:: TASK OBJECTIVE ::
Please make an exact transcription of the records, keeping the pictures out of it.

** Opening SOURCE DATA block **

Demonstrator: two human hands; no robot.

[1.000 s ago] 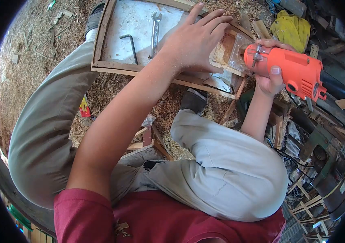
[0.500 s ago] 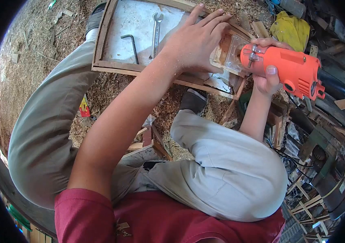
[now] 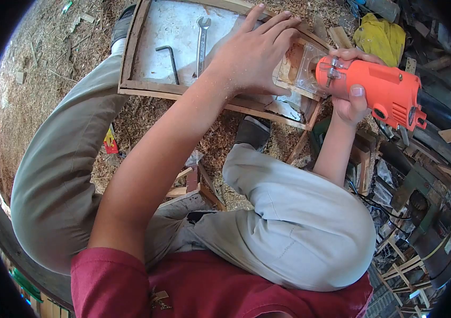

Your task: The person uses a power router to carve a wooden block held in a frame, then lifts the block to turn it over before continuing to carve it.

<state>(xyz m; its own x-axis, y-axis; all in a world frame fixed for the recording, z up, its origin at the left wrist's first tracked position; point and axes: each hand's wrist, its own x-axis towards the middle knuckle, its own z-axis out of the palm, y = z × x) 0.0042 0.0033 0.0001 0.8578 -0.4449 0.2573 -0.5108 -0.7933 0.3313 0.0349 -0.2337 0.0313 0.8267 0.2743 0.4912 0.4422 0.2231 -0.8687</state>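
Note:
My right hand (image 3: 354, 106) is wrapped around an orange trim router (image 3: 376, 87), which lies tilted on its side. The router's clear plastic base (image 3: 309, 66) faces left, against the right end of a shallow wood-framed tray (image 3: 154, 88). Spread flat over the tray's right half, my left hand (image 3: 257, 55) has its fingers apart, beside a small wooden piece (image 3: 286, 71) near the router base. What lies under the palm is hidden. On the tray's white surface rest an open-end wrench (image 3: 202, 45) and a black hex key (image 3: 173, 66).
Wood shavings (image 3: 50, 69) cover the ground. A yellow cloth (image 3: 379, 37) lies behind the router. Wood scraps, cables and a green metal machine part (image 3: 421, 191) crowd the right side. My bent legs (image 3: 299, 228) are close below the tray.
The router and my right hand have shifted slightly right. The tray, with the wrench and hex key on it, has moved slightly left. My left hand stays nearly where it was.

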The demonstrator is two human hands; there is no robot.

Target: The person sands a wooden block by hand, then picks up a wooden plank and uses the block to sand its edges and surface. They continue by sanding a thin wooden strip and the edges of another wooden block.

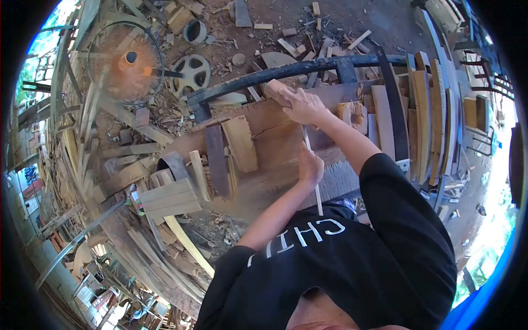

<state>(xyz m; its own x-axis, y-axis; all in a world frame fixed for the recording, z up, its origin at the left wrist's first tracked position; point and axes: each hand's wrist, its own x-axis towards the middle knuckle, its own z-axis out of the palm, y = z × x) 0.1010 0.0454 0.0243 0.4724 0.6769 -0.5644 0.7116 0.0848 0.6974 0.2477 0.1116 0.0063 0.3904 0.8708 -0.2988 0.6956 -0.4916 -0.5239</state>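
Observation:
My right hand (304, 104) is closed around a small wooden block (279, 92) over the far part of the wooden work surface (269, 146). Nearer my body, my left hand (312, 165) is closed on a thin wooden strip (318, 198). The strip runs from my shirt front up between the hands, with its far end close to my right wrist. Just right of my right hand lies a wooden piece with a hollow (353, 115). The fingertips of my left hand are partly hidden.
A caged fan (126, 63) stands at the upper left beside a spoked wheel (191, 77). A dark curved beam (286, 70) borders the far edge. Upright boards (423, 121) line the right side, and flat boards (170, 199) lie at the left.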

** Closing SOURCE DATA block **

:: RESULT OF THE TASK ::
Demonstrator: two human hands; no robot.

[1.000 s ago] 
[0.500 s ago] 
[now] 

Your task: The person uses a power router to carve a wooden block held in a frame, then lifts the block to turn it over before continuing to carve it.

<state>(xyz m; its own x-axis, y-axis; all in a world frame fixed for the recording, z up, its origin at the left wrist's first tracked position; point and axes: each hand's wrist, its own x-axis towards the middle knuckle, its own z-axis out of the palm, y = z × x) 0.0042 0.0033 0.0001 0.8578 -0.4449 0.2573 -0.5108 -0.7933 0.3313 0.0349 -0.2337 0.0313 0.8267 0.2743 0.4912 0.4422 0.2231 -0.8687</state>
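Note:
My right hand (image 3: 354, 106) is wrapped around an orange trim router (image 3: 376, 87), which lies tilted on its side. The router's clear plastic base (image 3: 309, 66) faces left, against the right end of a shallow wood-framed tray (image 3: 154, 88). Spread flat over the tray's right half, my left hand (image 3: 257, 55) has its fingers apart, beside a small wooden piece (image 3: 286, 71) near the router base. What lies under the palm is hidden. On the tray's white surface rest an open-end wrench (image 3: 202, 45) and a black hex key (image 3: 173, 66).
Wood shavings (image 3: 50, 69) cover the ground. A yellow cloth (image 3: 379, 37) lies behind the router. Wood scraps, cables and a green metal machine part (image 3: 421, 191) crowd the right side. My bent legs (image 3: 299, 228) are close below the tray.
The router and my right hand have shifted slightly right. The tray, with the wrench and hex key on it, has moved slightly left. My left hand stays nearly where it was.
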
The demonstrator is two human hands; there is no robot.

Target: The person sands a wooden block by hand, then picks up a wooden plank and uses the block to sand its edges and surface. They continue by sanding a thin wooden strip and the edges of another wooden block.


<state>(xyz m; its own x-axis, y-axis; all in a world frame fixed for the recording, z up, its origin at the left wrist's first tracked position; point and axes: each hand's wrist, its own x-axis towards the middle knuckle, its own z-axis out of the palm, y = z × x) 0.1010 0.0454 0.0243 0.4724 0.6769 -0.5644 0.7116 0.0848 0.6974 0.2477 0.1116 0.0063 0.3904 0.8708 -0.2988 0.6956 -0.4916 -0.5239</state>
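Observation:
My right hand (304, 104) is closed around a small wooden block (279, 92) over the far part of the wooden work surface (269, 146). Nearer my body, my left hand (312, 165) is closed on a thin wooden strip (318, 198). The strip runs from my shirt front up between the hands, with its far end close to my right wrist. Just right of my right hand lies a wooden piece with a hollow (353, 115). The fingertips of my left hand are partly hidden.
A caged fan (126, 63) stands at the upper left beside a spoked wheel (191, 77). A dark curved beam (286, 70) borders the far edge. Upright boards (423, 121) line the right side, and flat boards (170, 199) lie at the left.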

The exercise is finished.